EXERCISE INSTRUCTIONS:
State how many lines in the listing below contain the word "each", and write nothing else.

PROVIDED DATA:
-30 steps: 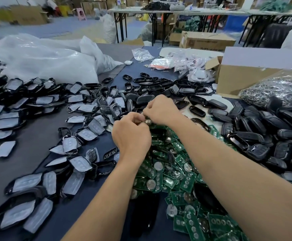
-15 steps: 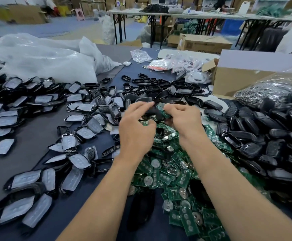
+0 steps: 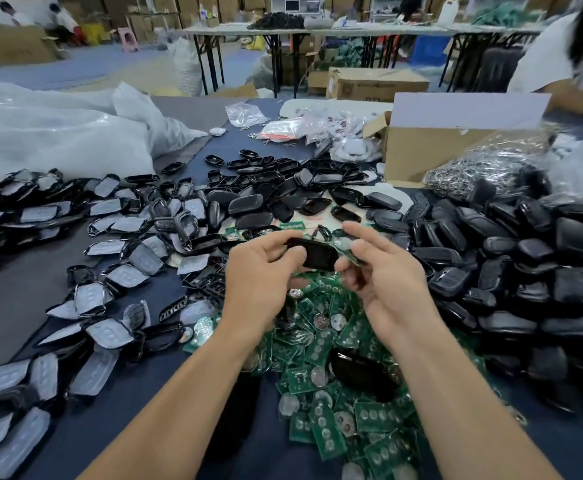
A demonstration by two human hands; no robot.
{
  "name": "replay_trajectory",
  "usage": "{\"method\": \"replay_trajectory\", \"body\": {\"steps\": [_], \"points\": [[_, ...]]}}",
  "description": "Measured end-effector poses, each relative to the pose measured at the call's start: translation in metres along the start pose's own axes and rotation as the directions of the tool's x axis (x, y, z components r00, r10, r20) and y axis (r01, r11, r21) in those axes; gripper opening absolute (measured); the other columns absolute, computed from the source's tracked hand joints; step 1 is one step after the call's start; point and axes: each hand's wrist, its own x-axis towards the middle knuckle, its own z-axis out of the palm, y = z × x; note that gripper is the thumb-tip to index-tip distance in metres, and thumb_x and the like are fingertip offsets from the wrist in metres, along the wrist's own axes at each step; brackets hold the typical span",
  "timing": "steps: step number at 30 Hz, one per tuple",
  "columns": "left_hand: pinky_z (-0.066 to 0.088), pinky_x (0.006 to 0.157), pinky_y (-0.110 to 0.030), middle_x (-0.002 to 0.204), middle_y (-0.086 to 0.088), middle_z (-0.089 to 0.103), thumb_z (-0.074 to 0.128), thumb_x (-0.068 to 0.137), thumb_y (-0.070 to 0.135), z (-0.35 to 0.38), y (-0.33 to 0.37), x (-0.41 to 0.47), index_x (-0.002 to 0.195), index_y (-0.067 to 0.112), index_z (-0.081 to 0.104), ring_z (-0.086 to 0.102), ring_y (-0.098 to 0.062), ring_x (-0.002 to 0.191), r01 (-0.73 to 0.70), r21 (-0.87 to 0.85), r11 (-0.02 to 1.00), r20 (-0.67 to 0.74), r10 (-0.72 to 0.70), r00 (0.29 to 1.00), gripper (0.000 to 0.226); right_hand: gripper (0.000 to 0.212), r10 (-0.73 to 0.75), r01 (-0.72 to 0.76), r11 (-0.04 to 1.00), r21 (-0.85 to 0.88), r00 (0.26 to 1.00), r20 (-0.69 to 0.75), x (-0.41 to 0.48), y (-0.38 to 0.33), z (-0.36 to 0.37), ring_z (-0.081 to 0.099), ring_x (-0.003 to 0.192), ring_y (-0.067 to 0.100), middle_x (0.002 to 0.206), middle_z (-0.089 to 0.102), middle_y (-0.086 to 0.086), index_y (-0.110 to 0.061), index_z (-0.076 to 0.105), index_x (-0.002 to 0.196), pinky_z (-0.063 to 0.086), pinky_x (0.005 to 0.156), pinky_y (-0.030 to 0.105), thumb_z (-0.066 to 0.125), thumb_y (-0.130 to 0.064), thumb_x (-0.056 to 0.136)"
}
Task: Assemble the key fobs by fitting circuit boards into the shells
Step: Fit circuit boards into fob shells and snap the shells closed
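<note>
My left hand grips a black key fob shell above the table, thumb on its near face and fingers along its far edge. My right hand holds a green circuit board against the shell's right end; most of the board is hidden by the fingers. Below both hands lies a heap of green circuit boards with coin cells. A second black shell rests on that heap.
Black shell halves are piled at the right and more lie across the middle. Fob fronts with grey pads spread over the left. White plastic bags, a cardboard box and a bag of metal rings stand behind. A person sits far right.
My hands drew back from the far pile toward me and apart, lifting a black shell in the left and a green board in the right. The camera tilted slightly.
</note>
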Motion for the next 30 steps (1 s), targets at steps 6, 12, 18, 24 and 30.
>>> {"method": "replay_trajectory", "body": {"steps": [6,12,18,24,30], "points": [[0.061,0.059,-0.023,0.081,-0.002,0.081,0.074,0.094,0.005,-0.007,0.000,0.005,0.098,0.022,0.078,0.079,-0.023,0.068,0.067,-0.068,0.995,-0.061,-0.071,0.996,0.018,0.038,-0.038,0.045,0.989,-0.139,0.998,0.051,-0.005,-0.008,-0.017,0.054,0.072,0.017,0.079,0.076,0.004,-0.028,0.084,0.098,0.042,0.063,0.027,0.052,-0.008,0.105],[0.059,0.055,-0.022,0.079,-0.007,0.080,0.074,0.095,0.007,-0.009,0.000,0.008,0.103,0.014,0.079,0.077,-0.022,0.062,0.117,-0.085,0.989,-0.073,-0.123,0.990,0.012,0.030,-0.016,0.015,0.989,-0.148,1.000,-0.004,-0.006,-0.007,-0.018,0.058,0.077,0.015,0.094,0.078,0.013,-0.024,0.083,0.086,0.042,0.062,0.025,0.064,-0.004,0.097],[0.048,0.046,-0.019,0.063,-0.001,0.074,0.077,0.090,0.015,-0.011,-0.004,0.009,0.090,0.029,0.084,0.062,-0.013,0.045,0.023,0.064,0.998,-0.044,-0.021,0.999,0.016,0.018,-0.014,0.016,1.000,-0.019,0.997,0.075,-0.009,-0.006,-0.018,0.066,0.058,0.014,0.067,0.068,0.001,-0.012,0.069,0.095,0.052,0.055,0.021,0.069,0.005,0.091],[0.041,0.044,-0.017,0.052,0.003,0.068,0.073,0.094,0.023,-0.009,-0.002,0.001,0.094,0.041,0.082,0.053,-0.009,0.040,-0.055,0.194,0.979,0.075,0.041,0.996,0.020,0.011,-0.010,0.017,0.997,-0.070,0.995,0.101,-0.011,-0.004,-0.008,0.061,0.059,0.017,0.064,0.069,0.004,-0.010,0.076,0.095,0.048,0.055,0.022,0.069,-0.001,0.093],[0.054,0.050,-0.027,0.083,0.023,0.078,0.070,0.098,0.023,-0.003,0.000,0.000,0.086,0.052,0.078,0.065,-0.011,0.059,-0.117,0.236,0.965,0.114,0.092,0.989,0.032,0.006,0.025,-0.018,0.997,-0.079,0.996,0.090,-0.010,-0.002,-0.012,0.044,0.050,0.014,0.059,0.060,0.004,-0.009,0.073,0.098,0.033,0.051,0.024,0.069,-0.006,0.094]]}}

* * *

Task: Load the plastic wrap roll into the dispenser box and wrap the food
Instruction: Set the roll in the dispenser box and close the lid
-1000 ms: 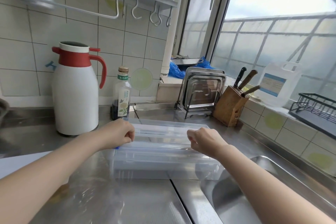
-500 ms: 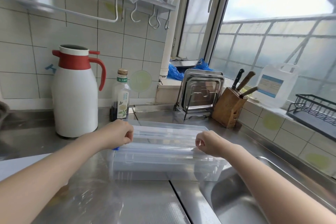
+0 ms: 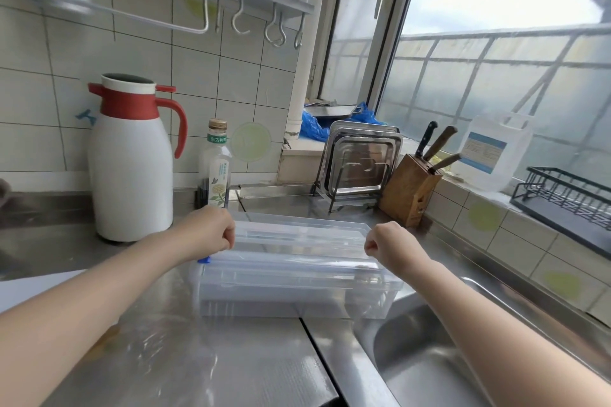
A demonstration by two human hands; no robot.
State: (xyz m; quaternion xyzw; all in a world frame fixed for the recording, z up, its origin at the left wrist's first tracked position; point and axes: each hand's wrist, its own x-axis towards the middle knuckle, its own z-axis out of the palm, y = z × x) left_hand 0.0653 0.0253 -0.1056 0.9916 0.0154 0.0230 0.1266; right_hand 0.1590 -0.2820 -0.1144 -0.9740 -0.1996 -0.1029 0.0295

RESPONSE:
2